Edison's Project Guide

Project: Dragon Game (working title) Category: Game / Simulation (Pygame) Last updated: April 14

Note: This guide is created based on the latest state of your project repository + any notes from our discussion. It may not always reflect the most up-to-date information.

Where You Are

You have two game ideas floating around: your spec currently says "Super Snake" but in our check-in we talked through a dragon/pokemon-style game. Either is a solid project -- but you need to pick one and commit to it before Thursday. Your spec needs to be updated with whichever idea you choose, and you need to actually fill in the MVP feature list (right now the checkboxes are still the template placeholders).
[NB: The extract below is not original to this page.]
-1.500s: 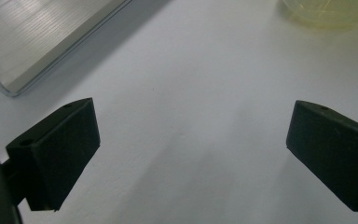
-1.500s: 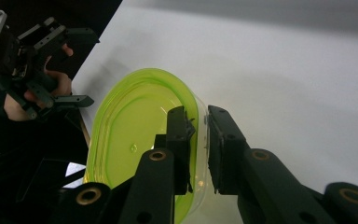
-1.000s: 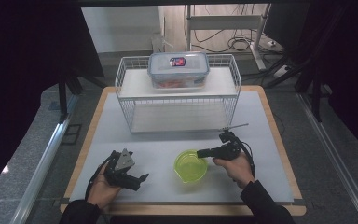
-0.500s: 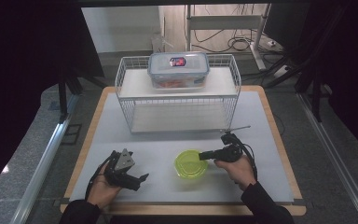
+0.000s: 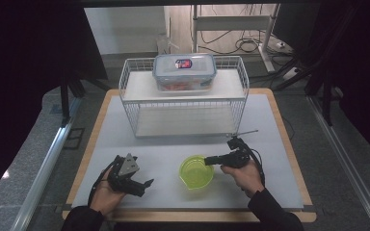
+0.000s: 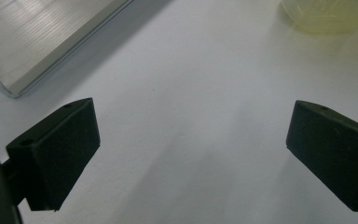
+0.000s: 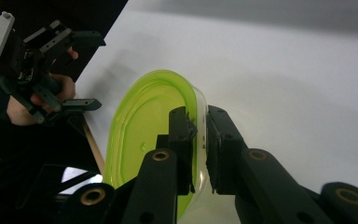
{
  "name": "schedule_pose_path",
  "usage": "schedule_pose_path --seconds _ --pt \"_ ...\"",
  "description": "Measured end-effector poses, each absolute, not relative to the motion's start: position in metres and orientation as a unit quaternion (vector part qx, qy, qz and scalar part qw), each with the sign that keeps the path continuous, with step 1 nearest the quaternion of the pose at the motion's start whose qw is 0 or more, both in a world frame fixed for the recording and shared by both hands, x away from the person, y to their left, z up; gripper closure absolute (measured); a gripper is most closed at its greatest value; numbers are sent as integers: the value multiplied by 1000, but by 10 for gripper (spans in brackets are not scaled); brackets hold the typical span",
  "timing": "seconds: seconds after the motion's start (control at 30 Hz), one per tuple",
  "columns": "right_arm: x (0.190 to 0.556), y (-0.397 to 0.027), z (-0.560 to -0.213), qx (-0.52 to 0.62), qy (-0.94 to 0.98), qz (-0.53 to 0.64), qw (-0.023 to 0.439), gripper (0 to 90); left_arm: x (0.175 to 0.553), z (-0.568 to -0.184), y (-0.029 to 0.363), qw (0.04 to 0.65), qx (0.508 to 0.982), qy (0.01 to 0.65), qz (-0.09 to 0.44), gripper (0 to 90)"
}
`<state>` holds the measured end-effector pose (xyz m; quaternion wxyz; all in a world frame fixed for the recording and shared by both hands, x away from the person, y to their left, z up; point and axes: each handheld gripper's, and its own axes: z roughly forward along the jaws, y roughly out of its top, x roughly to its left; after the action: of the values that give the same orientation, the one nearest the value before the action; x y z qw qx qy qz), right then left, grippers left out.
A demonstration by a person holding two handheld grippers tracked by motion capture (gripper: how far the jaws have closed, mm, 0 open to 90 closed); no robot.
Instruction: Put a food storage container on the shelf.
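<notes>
Two grippers are at work on a big white table (image 5: pixel 270 125). The biggest thing on it is a white wire rack (image 5: pixel 185 103) at 12 o'clock. On its top shelf sits a clear food box (image 5: pixel 184 72) with a blue-edged lid. The lid has a small red and dark label (image 5: pixel 183 63), but its writing is too small to read.

Next in size is the green bowl (image 5: pixel 196 172), a round see-through bowl that stands near the middle of the table, a little toward 5 o'clock. In the right gripper view the green bowl (image 7: pixel 144 135) is seen from the side.

The right gripper (image 5: pixel 211 160) comes at the bowl from 3 o'clock. Its two black jaws have just been closing, and now they pinch the bowl's rim. One jaw is inside the bowl and one is outside, with the thin wall squeezed between them. The right gripper view shows this grip (image 7: pixel 200 133) from close up. The person's right hand (image 5: pixel 244 175) holds this tool at 4 o'clock.

The left gripper (image 5: pixel 139 184) is at 7 o'clock, well apart from the bowl. Its jaws stand wide apart over bare table, and nothing is between them. The left hand (image 5: pixel 105 195) holds it low over the table.
</notes>
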<state>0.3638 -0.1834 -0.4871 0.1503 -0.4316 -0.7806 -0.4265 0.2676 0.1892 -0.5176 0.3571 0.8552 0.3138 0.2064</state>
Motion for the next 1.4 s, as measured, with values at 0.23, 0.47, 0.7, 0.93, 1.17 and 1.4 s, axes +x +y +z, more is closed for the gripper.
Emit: schedule_pose_path --seconds 0.23,0.47,0.7,0.93,1.17,1.4 --pt "367 -190 -477 -429 -770 -449 147 817 268 -517 190 357 855 314 209 26" --pt "372 -194 -461 -425 -757 -474 146 817 268 -516 191 359 853 315 210 26" --pt "378 -196 -440 -417 -747 -498 141 817 267 -516 191 360 853 316 210 26" --pt "388 -197 -424 -415 -736 -517 139 817 268 -516 191 361 852 316 210 26" --pt "396 -197 -404 -411 -730 -531 131 817 268 -516 191 360 852 316 210 26" --pt "404 -196 -379 -406 -724 -545 119 817 268 -516 192 361 852 316 211 25"
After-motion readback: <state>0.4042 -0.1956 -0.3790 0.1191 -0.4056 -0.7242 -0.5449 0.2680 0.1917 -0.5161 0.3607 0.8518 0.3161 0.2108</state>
Your repo has no scaffolding yet -- no pyproject.toml, no game loop, no dependencies. That's the priority.

What We Talked About

We sketched out the dragon game concept:

  • Flow: Egg → hatch a dragon → name it
  • Gameplay: Select arena or training ground → mini game for training → battle random other dragons
  • Art style: Pixel art (sprite kit style)
  • Engine: Pygame

This is an ambitious scope. For Checkpoint 1, you don't need all of that -- you need one tiny slice that proves the core loop works. That could be as simple as: a Pygame window with a dragon sprite that moves with arrow keys.

Next Steps (Before Thursday)

  1. Decide: Snake or Dragon? Pick one and update your project.spec.md. Fill in every section -- especially the MVP features with specific, buildable items (not the template placeholders).

  2. Scaffold your project. Use this prompt with your agent:

    Read my project.spec.md and the Pygame setup guide at
    https://csc-121.path.app/unit-3/resources/pygame-setup.guide.llm.md
    Set up my project: initialize uv, install pygame-ce,
    create the basic file structure with a game loop,
    and build a minimal starting point I can run.
    
  3. Get one tiny slice working. For the dragon game: a window with a sprite that responds to keyboard input. For snake: a snake that moves and grows when it eats food. Either way, keep it minimal.

  4. Update your journal. Fill in the Checkpoint 1 section of project.journal.md.

  5. Commit and push. Make sure everything is on GitHub before Thursday.